2. Step 2Automate the measurement
   Use pwntools (or direct `subprocess`) to spawn the checker, send a candidate PIN, and measure the elapsed time with `time.perf_counter()`. For each position 0-7, test digits 0-9 and keep whichever produced the longest runtime, then lock it in before moving to the next index.
   Learn more

   pwntools is a Python library designed for CTF challenges and exploit development. Its process() and remote() classes make it easy to spawn local processes or connect to remote services, send inputs, and read responses. Combined with time.perf_counter()for high-resolution timing, it's the standard toolkit for timing attacks.
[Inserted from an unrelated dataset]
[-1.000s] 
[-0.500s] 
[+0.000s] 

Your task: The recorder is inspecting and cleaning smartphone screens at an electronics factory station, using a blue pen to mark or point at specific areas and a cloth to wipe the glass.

   The brute-force strategy here works digit by digit: fix the known-correct prefix, try all 10 digits for the next position, and pick the one that takes longest. This reduces the search space from 10^8 (100 million) combinations to just 10 × 8 = 80 measurements - a massive speedup that makes the attack practical in seconds.

   Real-world timing attacks require careful statistics to handle noise. Network latency introduces variance, so attackers typically repeat each measurement hundreds of times and take the median or minimum. Tools like tlsfuzzer implement statistical timing analysis for remote attacks against TLS implementations, where differences as small as nanoseconds can be detected over a network.

3. Step 3Redeem the PIN
   After the script prints the full PIN, connect to `nc saturn.picoctf.net 53639`, enter the recovered code when prompted, and the service responds with the flag.
   Learn more

   netcat (nc) is a versatile networking tool that opens raw TCP or UDP connections. It's described as the "TCP/IP Swiss Army knife" - you can use it to connect to any open port and send/receive arbitrary data. For CTF challenges, it's the standard way to interact with remote challenge servers that expose a text-based interface.

   Timing side channels have been exploited against major real-world systems: early TLS implementations leaked RSA key bits through timing differences during decryption (Bleichenbacher's attack), and CPU branch prediction has been abused in the Spectre and Meltdown vulnerabilities to leak memory across security boundaries using cache timing.

   The defense against this class of attack is comprehensive: constant-time algorithms, adding random delays (jitter), and rate-limiting repeated authentication attempts. Modern security standards like FIPS 140-3 require constant-time implementations for cryptographic operations precisely because timing leaks can undermine otherwise mathematically sound algorithms.

Flag

picoCTF{t1m1ng_4tt4ck_914c...}

Timing side channels are powerful-even without reading the binary, runtime differences disclosed the entire secret.